De façon très complémentaire, pendant cette construction, le jeune a aussi besoin d’être reconnu et d’être valorisé. Il ne s’agit pas ici d’une spécificité de la jeunesse mais si l’idée est communément admise chez les adultes, il s’avère qu’elle est souvent banalisée chez les enfants et chez les jeunes.

Le jeune, si l’on admet qu’il a besoin de se construire sur ce qu’il est, a aussi besoin de voir que l’adulte a confiance en lui, de voir que la collectivité est susceptible de l’écouter pour ce qu’il a à dire, de voir qu’il a le même droit d’expression que d’autres, de savoir que même si son expérience est moindre de par son jeune âge, ses propositions sont aussi légitimes et « entendables » que celles de ses aînés.

De la même façon, il a besoin d’être contré aussi, de savoir que s’il y a impossibilité de poursuivre son projet, il aura des explications et pas uniquement une fin de non-recevoir.

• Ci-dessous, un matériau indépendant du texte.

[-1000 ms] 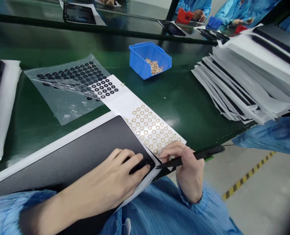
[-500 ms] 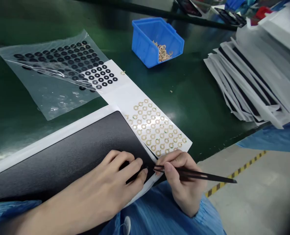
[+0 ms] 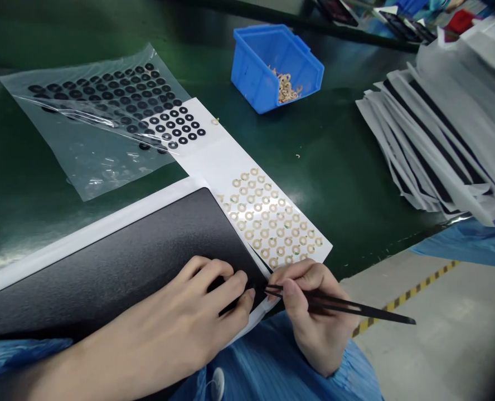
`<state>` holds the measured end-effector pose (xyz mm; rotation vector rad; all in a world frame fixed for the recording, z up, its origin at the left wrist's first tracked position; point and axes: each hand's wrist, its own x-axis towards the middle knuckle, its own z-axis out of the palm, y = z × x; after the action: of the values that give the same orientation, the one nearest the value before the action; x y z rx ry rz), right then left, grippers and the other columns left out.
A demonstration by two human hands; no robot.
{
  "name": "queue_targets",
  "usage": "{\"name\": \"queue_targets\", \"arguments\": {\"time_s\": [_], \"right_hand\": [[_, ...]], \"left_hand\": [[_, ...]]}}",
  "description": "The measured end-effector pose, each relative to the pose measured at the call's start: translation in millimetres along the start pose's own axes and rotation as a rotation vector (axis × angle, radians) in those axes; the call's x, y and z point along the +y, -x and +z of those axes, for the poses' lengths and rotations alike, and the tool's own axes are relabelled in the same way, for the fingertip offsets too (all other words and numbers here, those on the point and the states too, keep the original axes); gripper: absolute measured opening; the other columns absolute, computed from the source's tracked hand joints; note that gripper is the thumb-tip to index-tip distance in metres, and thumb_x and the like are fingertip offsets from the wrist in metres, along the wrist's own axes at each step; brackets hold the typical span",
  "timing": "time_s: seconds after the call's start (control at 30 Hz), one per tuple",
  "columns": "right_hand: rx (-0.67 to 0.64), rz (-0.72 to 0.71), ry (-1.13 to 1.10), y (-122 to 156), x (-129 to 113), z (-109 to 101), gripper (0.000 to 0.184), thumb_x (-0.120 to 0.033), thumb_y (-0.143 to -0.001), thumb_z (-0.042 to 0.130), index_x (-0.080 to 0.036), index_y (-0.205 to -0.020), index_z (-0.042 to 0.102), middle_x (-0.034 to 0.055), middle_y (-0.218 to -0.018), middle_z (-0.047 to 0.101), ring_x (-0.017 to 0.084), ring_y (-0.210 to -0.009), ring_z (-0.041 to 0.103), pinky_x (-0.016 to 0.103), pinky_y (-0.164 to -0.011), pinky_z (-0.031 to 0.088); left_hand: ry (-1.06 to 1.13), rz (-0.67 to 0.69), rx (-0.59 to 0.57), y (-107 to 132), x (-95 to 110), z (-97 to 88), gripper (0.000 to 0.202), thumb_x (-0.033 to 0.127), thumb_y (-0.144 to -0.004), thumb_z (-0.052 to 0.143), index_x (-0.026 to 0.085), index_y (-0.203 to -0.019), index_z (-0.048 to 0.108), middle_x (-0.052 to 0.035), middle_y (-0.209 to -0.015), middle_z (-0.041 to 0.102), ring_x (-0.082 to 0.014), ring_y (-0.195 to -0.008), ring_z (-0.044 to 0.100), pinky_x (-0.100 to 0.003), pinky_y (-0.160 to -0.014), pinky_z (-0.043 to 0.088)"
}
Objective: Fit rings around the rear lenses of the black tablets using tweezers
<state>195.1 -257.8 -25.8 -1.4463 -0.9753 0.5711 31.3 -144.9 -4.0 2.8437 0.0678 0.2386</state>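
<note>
My left hand (image 3: 184, 301) rests with curled fingers on the corner of a black flat panel (image 3: 105, 273), which lies on a white sheet. My right hand (image 3: 314, 312) pinches black tweezers (image 3: 356, 308), their tips at the panel's corner beside my left thumb. Whatever is at the tips is too small to tell. Just beyond lies a white backing sheet (image 3: 268, 217) dotted with gold-coloured rings. It runs on to black rings (image 3: 176, 125), and more black rings (image 3: 101, 94) lie beneath a clear plastic bag.
A blue plastic bin (image 3: 258, 72) holds loose gold-coloured rings on the green bench (image 3: 335, 167). At right stands a tall stack of white-wrapped dark panels (image 3: 435, 145). Beyond the bench edge lies a grey floor with yellow-and-black tape (image 3: 406, 298).
The right hand has turned, bringing the tweezers from pointing up-right to lying lower, tips at the panel's corner. The whole view has shifted, moving the bin and the stack upward in the picture.
</note>
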Motion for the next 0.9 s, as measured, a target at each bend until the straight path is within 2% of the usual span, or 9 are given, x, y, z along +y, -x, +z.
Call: {"name": "queue_targets", "arguments": {"time_s": [0.27, 0.37, 0.5, 0.9], "right_hand": [[-0.025, 0.055, -0.044, -1.3, 0.6, 0.6, 0.021, -0.007, -0.085, 0.053, -0.020, -0.071, 0.044, -0.0013, -0.068, 0.056, 0.013, -0.060, 0.058, 0.030, -0.056, 0.047], [0.008, 0.035, -0.070, -1.0, 1.7, 2.0, 0.020, -0.006, -0.085, 0.052, -0.020, -0.071, 0.045, -0.0015, -0.068, 0.056, 0.014, -0.061, 0.059, 0.031, -0.057, 0.049], [0.038, 0.008, -0.039, 0.4, 1.7, 2.9, 0.020, -0.006, -0.085, 0.052, -0.020, -0.072, 0.047, -0.0012, -0.070, 0.057, 0.014, -0.063, 0.060, 0.031, -0.058, 0.050], [0.002, 0.040, 0.003, -0.6, -2.6, 0.7, 0.021, -0.006, -0.084, 0.053, -0.020, -0.070, 0.045, -0.0015, -0.067, 0.055, 0.014, -0.062, 0.059, 0.031, -0.058, 0.049]], "left_hand": [[-0.002, 0.004, 0.000, 0.4, 1.0, -0.3, 0.025, 0.017, -0.092, 0.046, 0.016, -0.114, 0.057, -0.0046, -0.110, 0.060, -0.0244, -0.097, 0.048, -0.041, -0.078, 0.039], [-0.005, 0.015, 0.001, 0.3, 1.1, -1.1, 0.026, 0.017, -0.093, 0.043, 0.016, -0.116, 0.056, -0.0046, -0.108, 0.060, -0.0245, -0.097, 0.048, -0.041, -0.078, 0.039], [-0.019, 0.008, 0.002, 0.2, 0.7, 0.5, 0.027, 0.016, -0.092, 0.043, 0.016, -0.117, 0.055, -0.0051, -0.109, 0.060, -0.0250, -0.098, 0.048, -0.041, -0.079, 0.039], [-0.007, 0.005, -0.012, 0.7, 1.1, 2.0, 0.029, 0.016, -0.091, 0.047, 0.016, -0.118, 0.055, -0.0047, -0.111, 0.059, -0.0248, -0.097, 0.048, -0.042, -0.078, 0.039]]}}
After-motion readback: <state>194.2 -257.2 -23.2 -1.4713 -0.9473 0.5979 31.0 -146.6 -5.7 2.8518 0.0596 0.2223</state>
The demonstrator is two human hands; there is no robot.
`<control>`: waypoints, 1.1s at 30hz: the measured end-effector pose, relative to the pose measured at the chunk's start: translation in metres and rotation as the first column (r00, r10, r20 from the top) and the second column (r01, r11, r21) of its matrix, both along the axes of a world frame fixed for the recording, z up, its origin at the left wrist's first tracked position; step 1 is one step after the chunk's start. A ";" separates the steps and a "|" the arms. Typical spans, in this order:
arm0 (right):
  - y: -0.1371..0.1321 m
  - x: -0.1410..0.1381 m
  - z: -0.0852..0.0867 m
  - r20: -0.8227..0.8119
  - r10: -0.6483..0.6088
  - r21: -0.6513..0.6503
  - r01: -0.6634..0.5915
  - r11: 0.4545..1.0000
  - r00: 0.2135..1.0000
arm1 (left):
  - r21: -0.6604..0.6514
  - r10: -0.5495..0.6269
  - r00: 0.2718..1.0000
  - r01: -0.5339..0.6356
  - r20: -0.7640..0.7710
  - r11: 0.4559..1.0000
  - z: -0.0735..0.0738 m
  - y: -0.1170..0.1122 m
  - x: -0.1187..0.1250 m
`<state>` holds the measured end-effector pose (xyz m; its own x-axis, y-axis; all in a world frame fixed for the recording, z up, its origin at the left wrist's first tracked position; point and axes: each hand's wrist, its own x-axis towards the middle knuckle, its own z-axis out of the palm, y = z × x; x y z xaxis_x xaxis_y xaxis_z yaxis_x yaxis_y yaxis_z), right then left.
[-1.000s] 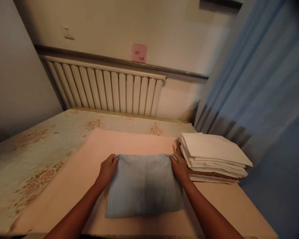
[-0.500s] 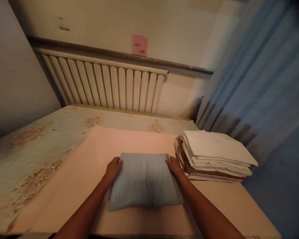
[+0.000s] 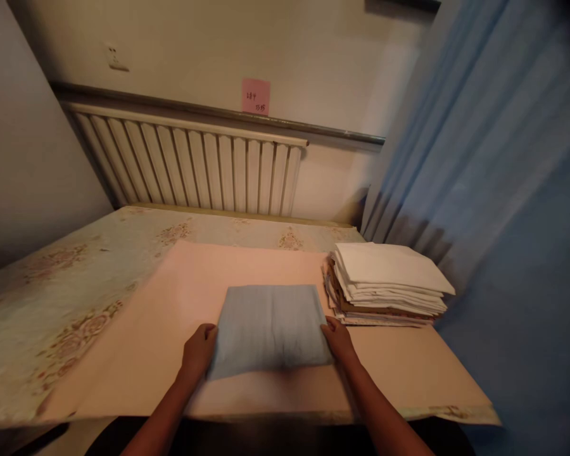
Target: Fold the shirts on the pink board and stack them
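Observation:
A folded light-blue cloth [image 3: 272, 329] lies on the pink sheet [image 3: 142, 354], in front of me. My left hand [image 3: 199, 349] pinches its left edge, thumb on top and the other fingers partly hidden. On the opposite side my right hand [image 3: 338, 339] grips the right edge in the same way. The cloth looks flat, with a faint crease down its middle and its near edge in shadow. Just beyond my right hand stands a stack of folded cloths [image 3: 389, 272], white on top with brown and patterned layers below.
The pink sheet covers part of a surface with a floral cover [image 3: 90, 329]. A radiator [image 3: 194, 168] runs along the back wall, with a pink note [image 3: 255, 96] above it. A blue curtain [image 3: 494, 209] hangs at the right, behind the stack.
Both hands have slid nearer to me along the cloth's sides, from its far corners towards the middle of the edges. The camera view has shifted slightly.

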<state>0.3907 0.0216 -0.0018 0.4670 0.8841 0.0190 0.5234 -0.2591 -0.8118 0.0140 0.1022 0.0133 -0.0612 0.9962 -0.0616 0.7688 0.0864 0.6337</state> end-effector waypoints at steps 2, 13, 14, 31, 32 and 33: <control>-0.006 -0.006 0.001 0.026 -0.026 0.005 0.026 1.000 0.999 | 0.001 0.003 0.999 -0.003 -0.046 1.000 0.002 -0.009 0.004; -0.030 -0.033 -0.003 0.472 -0.042 -0.074 0.087 0.993 0.881 | 0.048 -0.111 0.918 0.139 -0.380 0.989 -0.008 -0.036 0.020; -0.031 -0.032 -0.005 0.500 -0.027 -0.100 0.088 0.991 0.866 | 0.059 -0.120 0.899 0.159 -0.420 0.986 -0.009 -0.036 0.019; -0.049 -0.030 -0.002 0.227 -0.248 0.109 0.228 0.967 0.942 | 0.404 -0.309 0.819 0.523 -0.484 0.751 -0.015 -0.045 0.118; -0.053 -0.031 -0.001 0.231 -0.250 0.119 0.228 0.966 0.940 | 0.389 -0.333 0.806 0.543 -0.489 0.744 -0.019 -0.046 0.125; -0.056 -0.031 0.000 0.245 -0.244 0.121 0.220 0.968 0.938 | 0.374 -0.347 0.795 0.558 -0.498 0.741 -0.023 -0.046 0.130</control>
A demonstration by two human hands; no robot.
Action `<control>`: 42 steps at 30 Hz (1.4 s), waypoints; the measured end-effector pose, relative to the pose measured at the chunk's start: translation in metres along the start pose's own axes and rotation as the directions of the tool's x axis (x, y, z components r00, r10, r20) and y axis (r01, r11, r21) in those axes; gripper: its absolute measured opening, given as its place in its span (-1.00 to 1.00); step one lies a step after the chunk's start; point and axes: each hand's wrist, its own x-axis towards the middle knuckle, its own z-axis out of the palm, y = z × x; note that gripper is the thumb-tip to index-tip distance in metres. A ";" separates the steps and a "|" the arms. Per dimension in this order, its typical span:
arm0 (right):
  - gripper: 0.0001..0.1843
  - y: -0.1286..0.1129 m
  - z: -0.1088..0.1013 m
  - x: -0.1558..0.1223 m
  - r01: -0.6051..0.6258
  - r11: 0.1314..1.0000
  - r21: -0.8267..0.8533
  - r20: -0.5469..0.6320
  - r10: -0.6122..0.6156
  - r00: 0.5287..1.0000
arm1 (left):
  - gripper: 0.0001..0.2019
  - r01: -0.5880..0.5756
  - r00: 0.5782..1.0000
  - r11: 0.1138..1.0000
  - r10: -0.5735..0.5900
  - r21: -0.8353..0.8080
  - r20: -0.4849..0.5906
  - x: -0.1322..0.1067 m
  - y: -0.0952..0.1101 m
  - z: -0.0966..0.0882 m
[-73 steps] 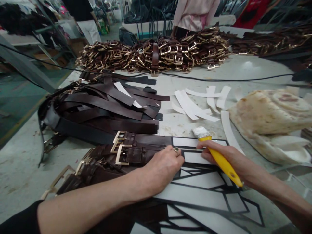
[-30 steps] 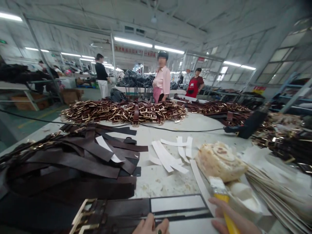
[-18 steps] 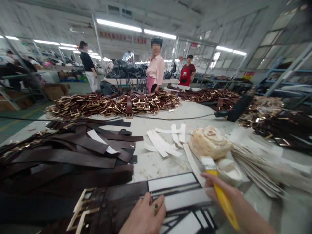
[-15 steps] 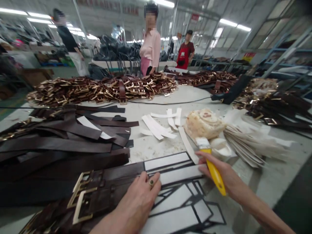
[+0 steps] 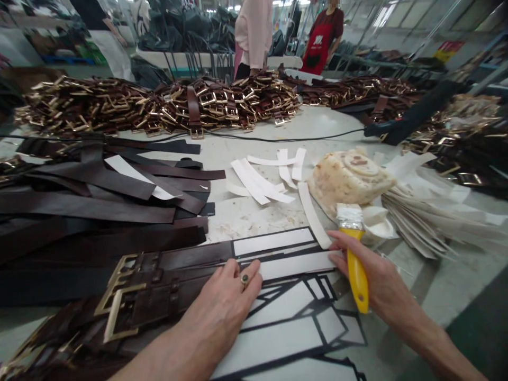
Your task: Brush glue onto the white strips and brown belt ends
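My left hand (image 5: 222,307), a ring on one finger, lies flat with fingers stretched on a dark brown belt (image 5: 174,264) with a gold buckle (image 5: 119,304). The belt's end carries a white strip (image 5: 296,263) edged in black. My right hand (image 5: 373,280) grips the yellow handle of a brush (image 5: 354,254), whose white bristles point away from me, just right of that strip. More white-faced strips (image 5: 278,338) fan out under both hands.
Loose brown straps (image 5: 99,196) pile at the left. Heaps of buckled belts (image 5: 166,103) line the far side, with a black cable (image 5: 278,138) before them. White paper strips (image 5: 262,182), a crusted glue lump (image 5: 349,177) and a sheaf of strips (image 5: 428,222) lie nearby. Two people (image 5: 254,32) stand beyond.
The view rose to the hall and has tilted back down to the table. My left hand stays on the belt; my right hand keeps the brush beside the white strip.
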 end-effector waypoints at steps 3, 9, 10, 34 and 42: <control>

Ne confondons pas : nous ne sommes pas ici dans un espace de démagogie dont la collectivité pourrait entourer le ou les jeune(s) : ce n’est pas de leurre dont il s’agit.

Mais en revanche, le jeune, si l’on prend soin de l’écouter de façon objective et pour ce que sont ses propos, il importe également de prendre soin de penser qu’il est en capacité de comprendre pourquoi on lui dit non. Il est en capacité de comprendre l’argumentaire, il est en capacité de débattre, de se positionner dans un rôle d’interlocuteur au même titre que ses aînés.